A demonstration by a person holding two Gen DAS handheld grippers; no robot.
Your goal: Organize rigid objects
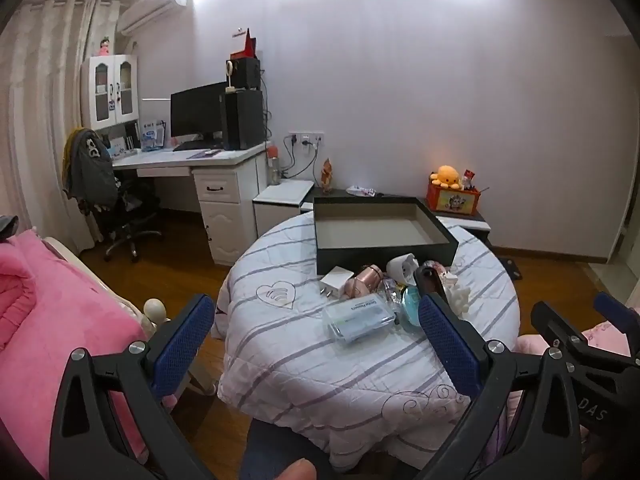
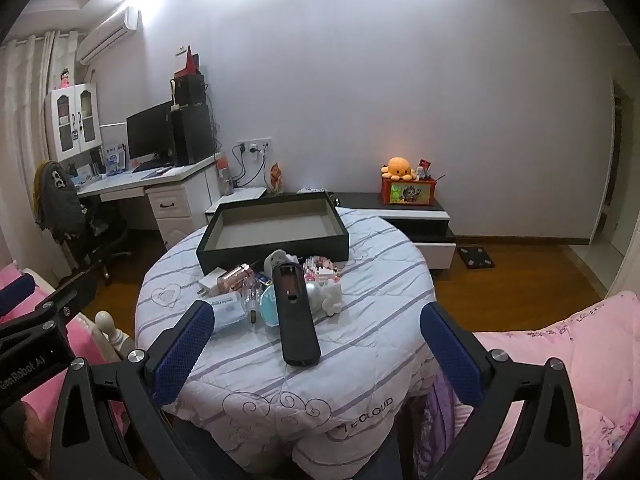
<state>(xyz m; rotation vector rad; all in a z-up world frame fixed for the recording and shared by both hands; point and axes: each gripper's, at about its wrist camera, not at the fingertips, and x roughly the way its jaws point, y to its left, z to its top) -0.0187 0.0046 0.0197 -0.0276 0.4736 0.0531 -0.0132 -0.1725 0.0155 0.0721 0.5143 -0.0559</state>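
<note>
Each hand-held gripper (image 1: 316,344) (image 2: 316,344) is black, with bumpy blue pads (image 1: 188,344) and shiny silver screws (image 2: 499,355).

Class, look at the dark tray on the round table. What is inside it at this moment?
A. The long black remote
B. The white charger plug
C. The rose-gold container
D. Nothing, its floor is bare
D: the tray shows only its bare beige floor, while the remote, charger plug and rose-gold container all lie on the cloth in front of it.
</note>
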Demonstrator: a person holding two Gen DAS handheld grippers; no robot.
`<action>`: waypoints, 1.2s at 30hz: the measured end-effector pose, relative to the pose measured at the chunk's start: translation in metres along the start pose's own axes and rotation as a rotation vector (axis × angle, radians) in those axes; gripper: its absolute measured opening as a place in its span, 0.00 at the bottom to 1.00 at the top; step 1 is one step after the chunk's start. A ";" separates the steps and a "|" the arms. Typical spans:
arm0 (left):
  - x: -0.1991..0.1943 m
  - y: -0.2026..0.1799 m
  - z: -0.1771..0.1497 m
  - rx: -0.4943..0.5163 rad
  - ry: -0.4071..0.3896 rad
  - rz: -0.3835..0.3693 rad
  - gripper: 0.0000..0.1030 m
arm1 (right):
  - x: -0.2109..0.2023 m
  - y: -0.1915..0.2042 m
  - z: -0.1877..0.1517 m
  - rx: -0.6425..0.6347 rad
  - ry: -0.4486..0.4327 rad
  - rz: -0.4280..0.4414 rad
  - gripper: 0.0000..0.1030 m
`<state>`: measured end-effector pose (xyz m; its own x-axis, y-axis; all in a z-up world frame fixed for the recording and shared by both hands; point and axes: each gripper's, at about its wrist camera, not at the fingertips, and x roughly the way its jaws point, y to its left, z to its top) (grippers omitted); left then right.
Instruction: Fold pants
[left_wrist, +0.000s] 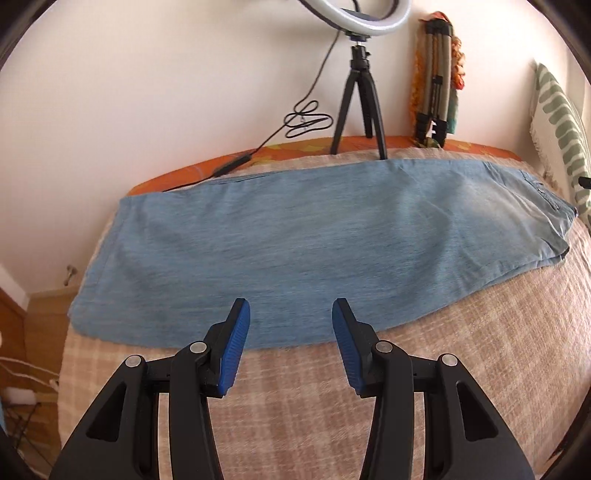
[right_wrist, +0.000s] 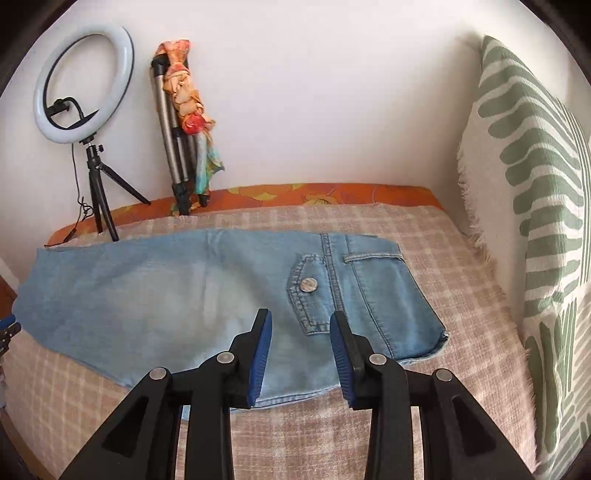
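**Denim pants lay lengthwise across the bed, both grippers empty above them**

The light blue denim pants (left_wrist: 295, 236) lay flat on the beige checked bedspread (left_wrist: 461, 350), folded leg over leg into one long strip. Their long axis ran side to side across both views, parallel to the white wall (left_wrist: 166, 92) behind. The waist end, with a stitched back pocket and silver metal button (right_wrist: 308, 284), pointed to the right, toward the white cushion with green leaf pattern (right_wrist: 535, 184); the leg hems pointed left, toward the edge of the bed.

The left gripper (left_wrist: 291, 317) hovered over the near edge of the pants at about mid-leg, its blue-padded fingers (left_wrist: 236, 347) moderately apart with nothing between them. The right gripper (right_wrist: 301, 328) hung over the seat area just beside the pocket, its jaws somewhat narrower, also parted and holding nothing.

Along the wall, on the orange flowered mattress edge (right_wrist: 332, 194), stood a white ring light on a small black tripod (right_wrist: 83, 83) and a folded grey tripod draped with an orange patterned cloth (right_wrist: 177, 140).
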<state>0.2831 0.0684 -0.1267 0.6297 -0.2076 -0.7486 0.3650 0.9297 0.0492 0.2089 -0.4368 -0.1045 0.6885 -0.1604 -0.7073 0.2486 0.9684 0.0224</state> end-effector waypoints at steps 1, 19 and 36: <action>-0.004 0.016 -0.004 -0.033 -0.002 0.023 0.44 | -0.004 0.013 0.006 -0.021 -0.009 0.031 0.32; 0.003 0.225 -0.053 -0.438 0.010 0.178 0.54 | 0.022 0.368 0.063 -0.537 -0.122 0.478 0.38; 0.053 0.259 -0.062 -0.480 0.008 0.076 0.62 | 0.179 0.684 0.086 -0.740 0.063 0.771 0.62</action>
<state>0.3685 0.3173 -0.1952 0.6366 -0.1329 -0.7597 -0.0410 0.9778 -0.2054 0.5611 0.1801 -0.1551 0.4413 0.5338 -0.7214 -0.7282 0.6828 0.0597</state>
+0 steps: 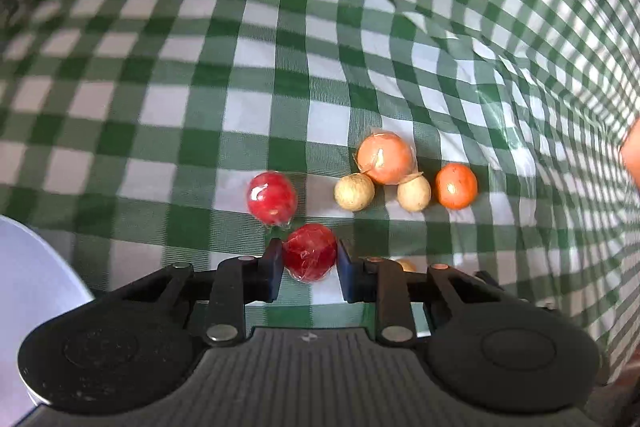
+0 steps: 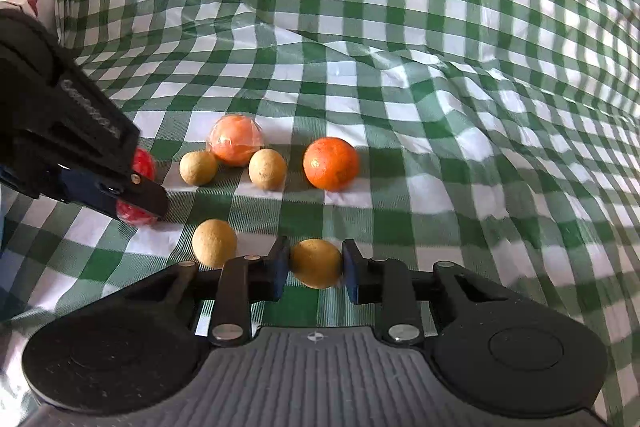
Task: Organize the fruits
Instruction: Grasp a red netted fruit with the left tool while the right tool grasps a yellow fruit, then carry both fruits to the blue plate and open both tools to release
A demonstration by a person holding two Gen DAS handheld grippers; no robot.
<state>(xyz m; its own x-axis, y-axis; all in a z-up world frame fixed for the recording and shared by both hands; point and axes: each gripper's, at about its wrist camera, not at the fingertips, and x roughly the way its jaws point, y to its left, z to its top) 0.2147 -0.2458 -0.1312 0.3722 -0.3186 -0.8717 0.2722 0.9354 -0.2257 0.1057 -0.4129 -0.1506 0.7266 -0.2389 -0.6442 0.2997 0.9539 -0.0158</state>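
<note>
Left claw [image 1: 310, 259] pinches a red fruit [image 1: 310, 253]; right claw [image 2: 314, 265] pinches a yellow fruit [image 2: 316, 263]

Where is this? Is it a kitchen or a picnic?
Probably a dining or kitchen table at home, though I can't be sure. A wrinkled green-and-white checked plastic tablecloth covers it, small round fruits like the bare orange one lie on it, and a white dish rim sits at the edge.

1. Raised lettering runs along the side of the left claw [image 2: 138, 205], on its black body up and back from the fingertips; it is too blurred to read.
2. A small round crosshair mark sits on the ribbed grey housing behind each claw; it carries no text.
3. Nothing else bears writing.
</note>
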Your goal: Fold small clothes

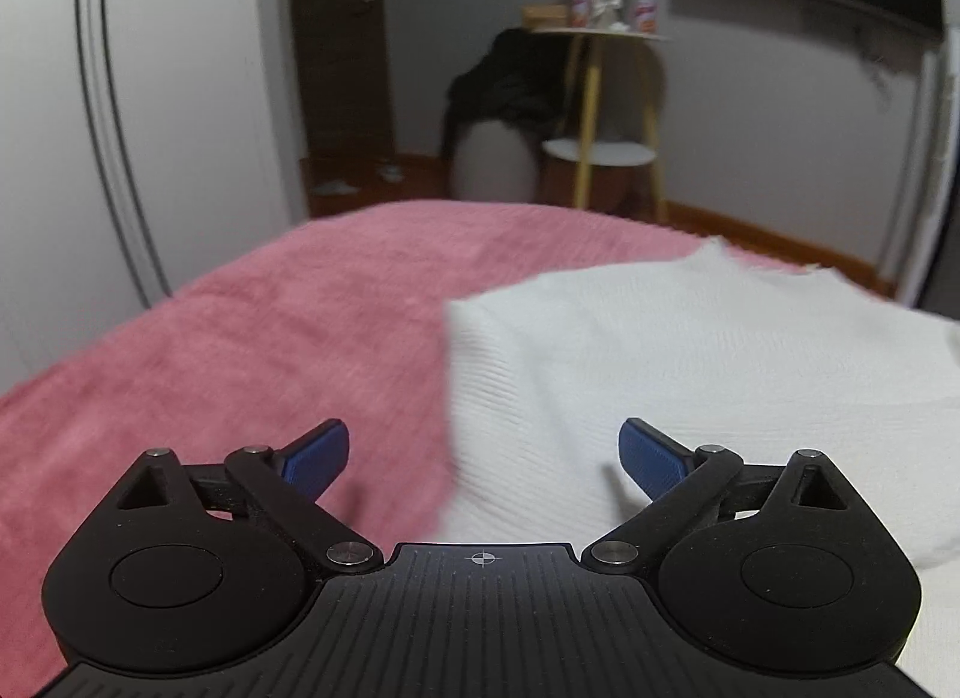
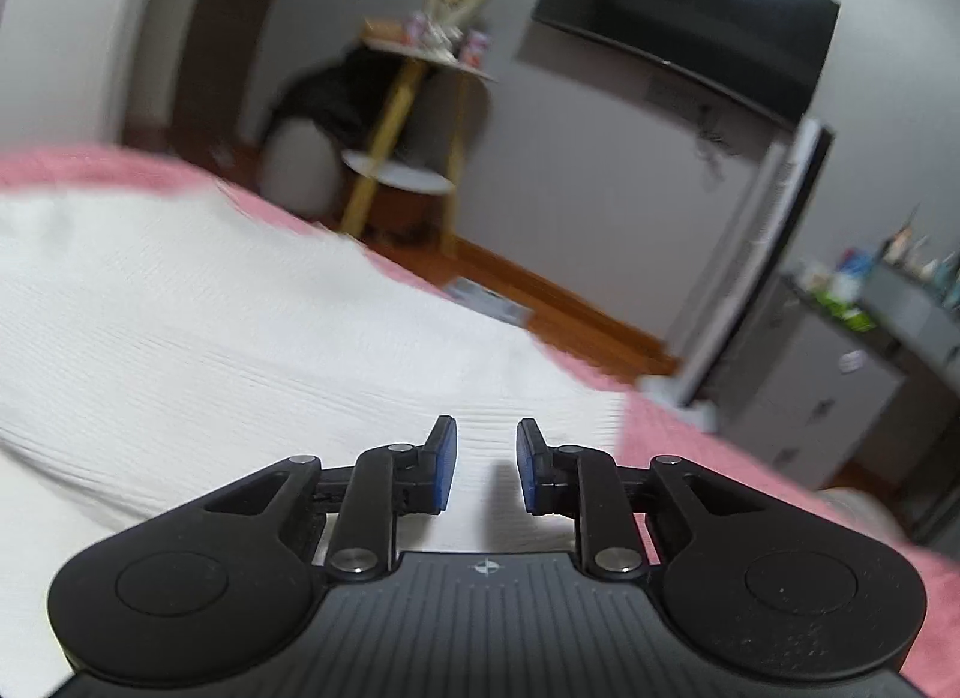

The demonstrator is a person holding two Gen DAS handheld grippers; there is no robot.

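Observation:
A white ribbed garment [image 1: 690, 350] lies flat on a pink blanket [image 1: 270, 326] that covers the bed. My left gripper [image 1: 483, 434] hovers over the garment's left edge, jaws wide open and empty; one blue pad is above the blanket, the other above the white cloth. In the right wrist view the same garment [image 2: 210, 326] fills the left and middle, with the pink blanket [image 2: 720, 458] showing at the right. My right gripper [image 2: 486, 428] is just above the cloth near its right edge. Its jaws stand a narrow gap apart with nothing pinched between the pads.
Beyond the foot of the bed stand a small table with yellow legs [image 1: 600, 98] and a stool draped with dark clothing [image 1: 504, 92]. A wall television [image 2: 690, 20] and a grey cabinet with bottles [image 2: 840, 368] are to the right. A white wardrobe door [image 1: 150, 98] is on the left.

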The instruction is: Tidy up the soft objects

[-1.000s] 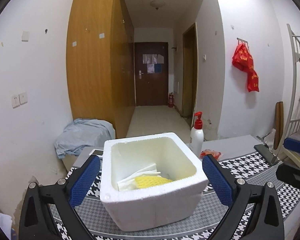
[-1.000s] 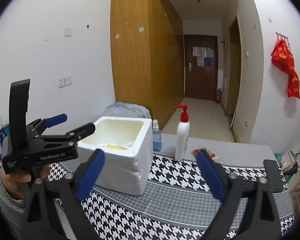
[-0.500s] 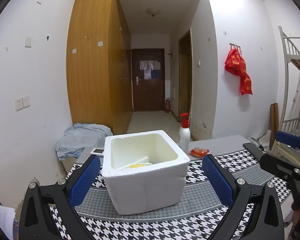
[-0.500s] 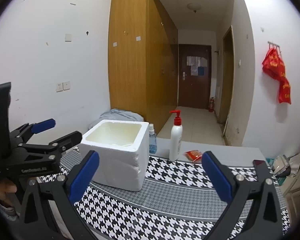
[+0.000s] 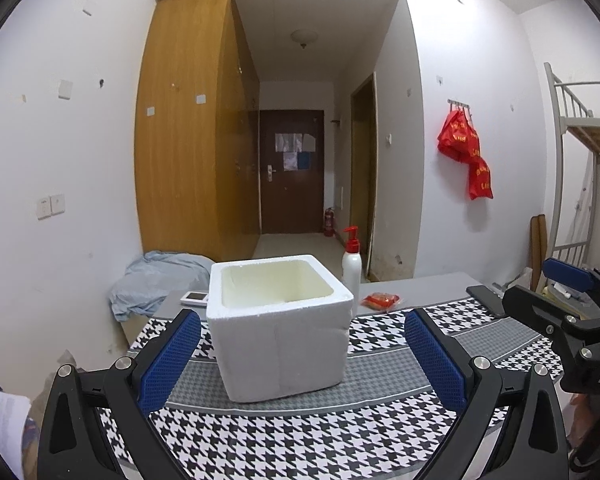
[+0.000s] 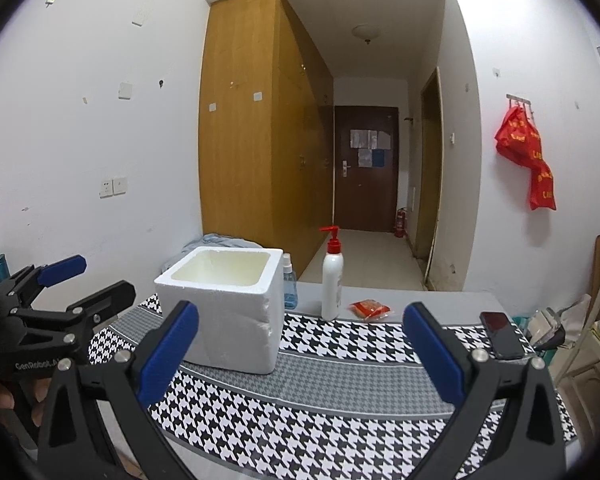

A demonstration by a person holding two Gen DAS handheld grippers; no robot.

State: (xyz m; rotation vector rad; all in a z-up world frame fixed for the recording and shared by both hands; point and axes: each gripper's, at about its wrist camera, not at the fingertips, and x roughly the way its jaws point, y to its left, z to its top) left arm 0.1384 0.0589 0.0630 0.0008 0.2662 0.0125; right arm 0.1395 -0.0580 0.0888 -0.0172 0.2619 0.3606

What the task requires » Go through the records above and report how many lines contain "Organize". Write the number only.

The answer » 2